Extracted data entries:
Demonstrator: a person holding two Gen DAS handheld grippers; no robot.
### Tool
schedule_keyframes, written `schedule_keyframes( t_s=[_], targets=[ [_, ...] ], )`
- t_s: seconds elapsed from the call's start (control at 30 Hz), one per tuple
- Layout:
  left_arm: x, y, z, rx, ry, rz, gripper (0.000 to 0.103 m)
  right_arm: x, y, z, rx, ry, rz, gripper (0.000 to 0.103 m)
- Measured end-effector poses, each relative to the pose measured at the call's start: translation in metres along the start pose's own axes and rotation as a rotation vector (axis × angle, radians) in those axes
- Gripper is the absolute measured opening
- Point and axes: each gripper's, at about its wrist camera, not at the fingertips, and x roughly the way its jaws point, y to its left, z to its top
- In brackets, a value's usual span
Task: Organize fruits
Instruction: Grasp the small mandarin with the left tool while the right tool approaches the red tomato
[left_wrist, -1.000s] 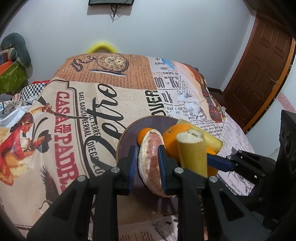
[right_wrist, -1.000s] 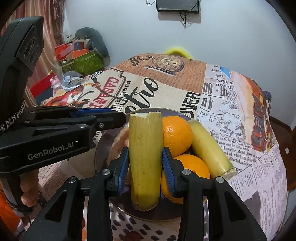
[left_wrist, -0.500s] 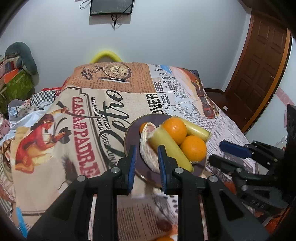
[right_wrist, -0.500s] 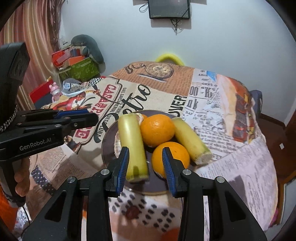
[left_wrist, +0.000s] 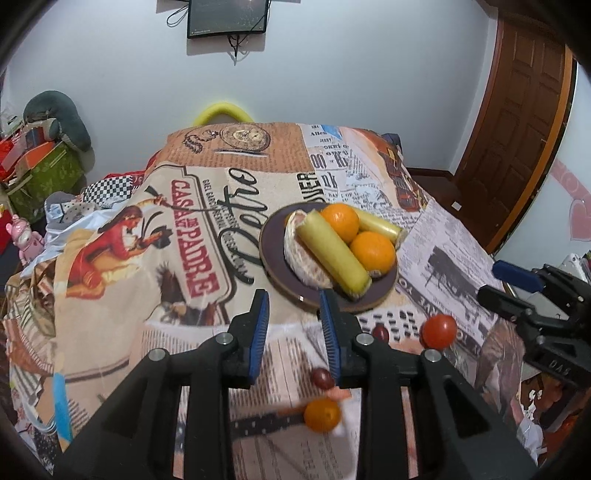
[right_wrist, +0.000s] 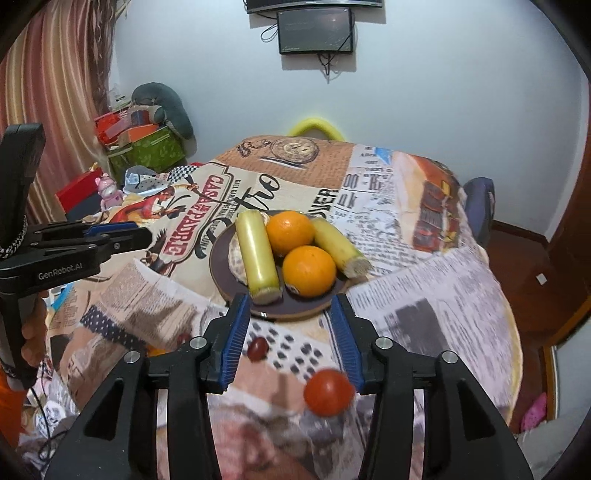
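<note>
Both jaws have just been opening, empty: my left gripper (left_wrist: 293, 330) narrow, right gripper (right_wrist: 290, 341) wider. "GenRobot.AI" marks the left gripper's body. Before both, the plate (right_wrist: 221, 273) on the "CASA DE PADRE" tablecloth (left_wrist: 147, 236) holds oranges (right_wrist: 309, 271), peeled pomelo (left_wrist: 301, 254) and sugarcane pieces (right_wrist: 256, 262).

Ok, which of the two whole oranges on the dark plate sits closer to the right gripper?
The front whole orange, at the dark plate's near edge by the right gripper; the other whole orange lies behind it, between the two yellow-green stalks.
</note>
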Motion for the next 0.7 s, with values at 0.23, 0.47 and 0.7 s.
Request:
schedule_keyframes(
  t_s=[0.23, 0.47, 0.7],
  targets=[
    [-0.002, -0.003, -0.029, -0.006, 0.045, 0.02, 0.048, -0.019, -0.009, -0.022, 0.022, 0.006, -0.026, 0.052],
    [0.018, -0.012, -0.068, -0.021, 0.153, 0.007, 0.049, -0.024, -0.008, -0.044, 0.039, 0.04, -0.031, 0.052],
    [0.04, -0.019, -0.094, -0.026, 0.23, -0.014, 0.049, -0.02, -0.007, -0.065, 0.048, 0.076, -0.027, 0.052]
  ],
)
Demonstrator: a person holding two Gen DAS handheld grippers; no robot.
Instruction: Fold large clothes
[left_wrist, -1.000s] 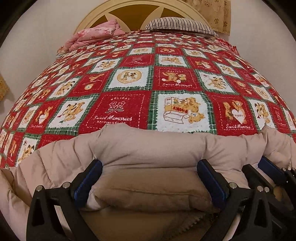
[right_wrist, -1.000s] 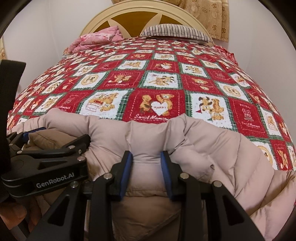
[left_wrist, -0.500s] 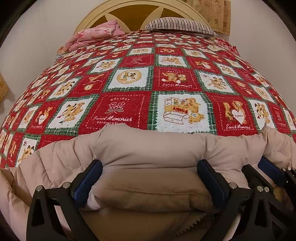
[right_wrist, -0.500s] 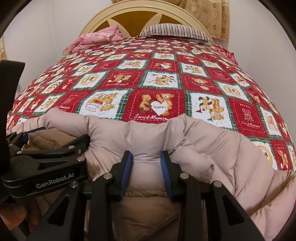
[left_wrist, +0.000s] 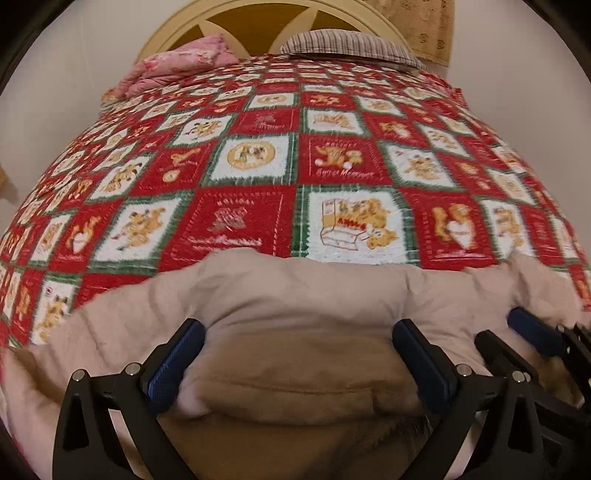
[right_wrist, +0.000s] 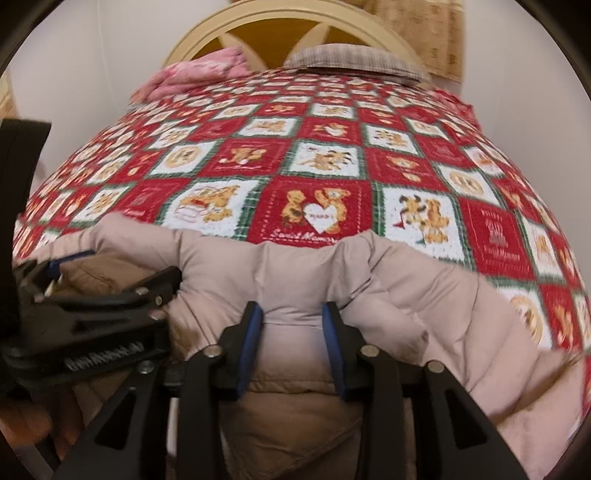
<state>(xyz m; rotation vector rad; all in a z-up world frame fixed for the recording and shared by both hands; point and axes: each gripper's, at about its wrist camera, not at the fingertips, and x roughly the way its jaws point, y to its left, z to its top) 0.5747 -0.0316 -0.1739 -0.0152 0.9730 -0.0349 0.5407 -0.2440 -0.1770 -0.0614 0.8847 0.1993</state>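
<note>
A puffy beige down jacket (left_wrist: 303, 291) lies bunched at the near end of the bed, its tan lining showing below. It also shows in the right wrist view (right_wrist: 424, 291). My left gripper (left_wrist: 297, 332) has its jaws wide apart around a thick fold of the jacket. My right gripper (right_wrist: 292, 314) is shut on a fold of the jacket, the fabric pinched between its blue pads (right_wrist: 253, 328). The left gripper (right_wrist: 92, 295) shows at the left of the right wrist view, close beside the right one.
The bed carries a red, white and green teddy-bear patchwork quilt (left_wrist: 258, 122). A pink folded blanket (left_wrist: 173, 66) and a striped pillow (left_wrist: 347, 44) lie by the cream headboard (left_wrist: 295, 11). White walls stand on both sides; a tan curtain (right_wrist: 424, 33) hangs at the back right.
Both views have shifted and blurred: the grippers and the jacket have moved up the bed toward the headboard. The grips look the same.
</note>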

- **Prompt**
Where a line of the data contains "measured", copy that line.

- **The completed task**
- Measured end-effector poses, each relative to the pose measured at the call's start: translation in metres along the start pose's own axes and rotation as a rotation vector (axis × angle, radians) in those axes
- Gripper is the absolute measured opening

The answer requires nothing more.